Two tyrants and a young man with a horn

December 19, 1984

ONCE upon a time, wars and wars ago, there lived in the town of Nachod, Czechoslovakia, a 17-year-old tenor saxophone player named Josef Skvorecky. His homeland was occupied by Nazis. His heart was occupied by jazz.

Thanks to a wind-up phonograph, he knew Duke Ellington and Jimmy Lunceford. He heard Louis Armstrong struttin' with some barbecue. Glenn Miller put him in the mood. He would never get over Ella Fitzgerald.

When the Nazis prohibited that ''decadent American music'' - ''Judeo-negroid'' music, the Nazi propagandist Dr. Goebbels called jazz - the young saxophonist and his pals changed the name of ''Tiger Rag'' to ''Wild Bull'' and kept on playing it, in syncopated disguise.

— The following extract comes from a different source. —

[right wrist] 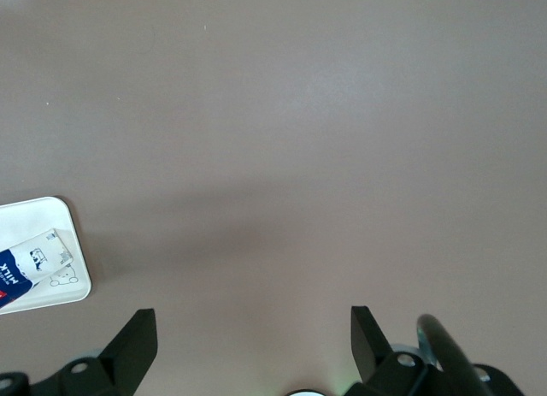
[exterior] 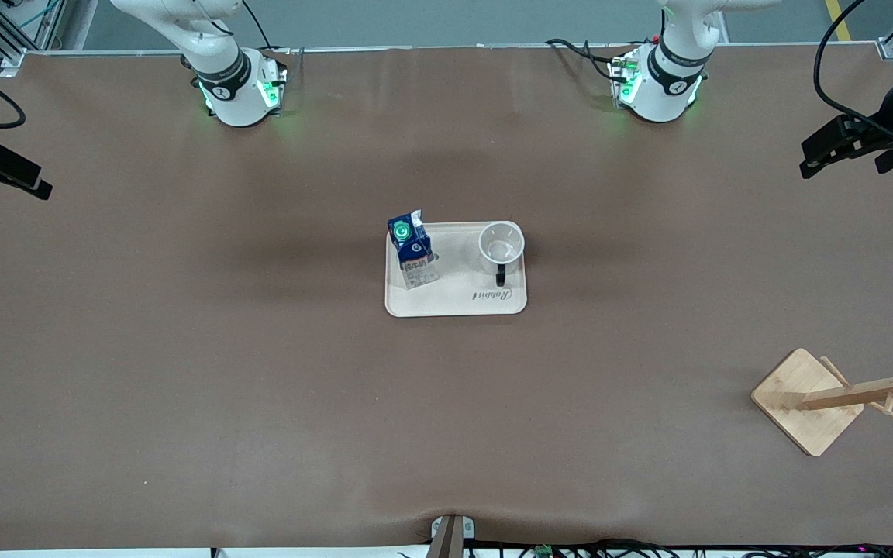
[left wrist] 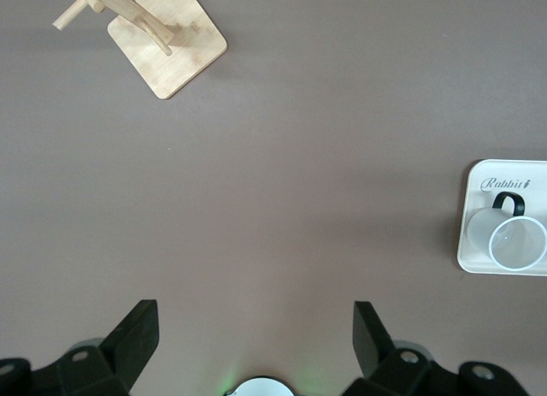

After World War II the Nazis marched out, and Skvorecky and his tenor sax celebrated freedom from the bottom of his Czech-Dixieland heart. Only instead of the saints it was Soviet troops who came marching in, and before a fellow could blow a second chorus of ''Sweet Georgia Brown,'' Soviet commissars were calling jazz the ''music of spiritual poverty'' and ''dollar cacophony.''

About then the fast-maturing tenor saxophonist formulated Skvorecky's law: All kinds of dictators hate all kinds of art because ''art evades control - if controlled and legislated, it perishes. But before it perishes . . . it becomes protest.''

At this point Skvorecky switched from the tenor saxophone to the typewriter and became a novelist, composing a brilliant story, ''The Bass Saxophone,'' about a teen-age boy - a saxophonist - who stumbles upon a shabby little orchestra working its way across Nazi-occupied Czechoslovakia. The leader plays violin with a ''wildly fallible bow.'' The female vocalist has a voice ''like a cracked bell.'' Everybody in the band is a casualty - in music, in life. But shining and unimpaired, standing in the middle of the band, is a giant bass saxophone, waiting to be played, the way King Arthur's sword waited to be drawn from the stone.

When, with Nazi officers in the audience, the chosen musician appears and the bass saxophone soars into a solo beyond the repressive world of the police state - and indeed, beyond the conventional rules of music - Skvorecky's meaning becomes clear. Fascism is as hapless before an improvising sax as the Czechs were before a division of German tanks.

History moved on. Jazz lost favor with the young. Rock became the enemy of the state. In 1971 the commissars allowed the formation of the Jazz Section of the Czech Musicians' Union, limiting membership to 3,000 in a country of 11 million. What harm in that, when all the dangerous-and-the-decadent had abandoned the saxophone for the electric guitar and flocked from Dizzy Gillespie to the Rolling Stones?

But the Jazz Section began to expand its territory, getting into modern art. Furthermore, because of a loophole that did not require censorship of a government-sanctioned club's publications, the Jazz Section printed not only histories of jazz and rock but a satirical novel by the nonconformist Bohumil Hrabal.

In a recent issue of the New Republic, Skvorecky tells the whole story of how the Jazz Section played rings around the commissars, like a saxophonist dodging the melody on ''Tea for Two.''

After 13 years the commissars caught on, the Jazz Section was dissolved, and its resourceful leader, Karel Srp, has been threatened with a 14-year prison term. But Skvorecky does not see this as the end. In the profoundest sense he believes the beat goes on.

Skvorecky, now an emigrant professor in Toronto, has long since given up his dreams of becoming the Czech answer to Coleman Hawkins. But he confesses: ''To me literature is blowing a horn.''

His latest novel, ''The Engineer of Human Souls,'' takes its title from Stalin's phrase for what a Soviet commissar is supposed to be. But Skvorecky refuses to concede that these engineers will ever have their way - and jazz is one small reason why. Observing that jazz bands have played through the worst scenes of modern history - Siberian camps, Terezin's ghetto, Buchenwald - Skvorecky finds in jazz, as he found in the bass saxophone, a voice that cannot be silenced, a voice that is declaring more than the sum of its notes.

What tyrant is not prepared for military force? Against our guns, their guns stand an equal chance. But against a teen-ager with a tenor saxophone and an arrangement of ''Darktown Strutters' Ball''? For 40 years now, Skvorecky has placed his wager on the ''hope and love - and faith'' all music testifies to - on that young man with a horn.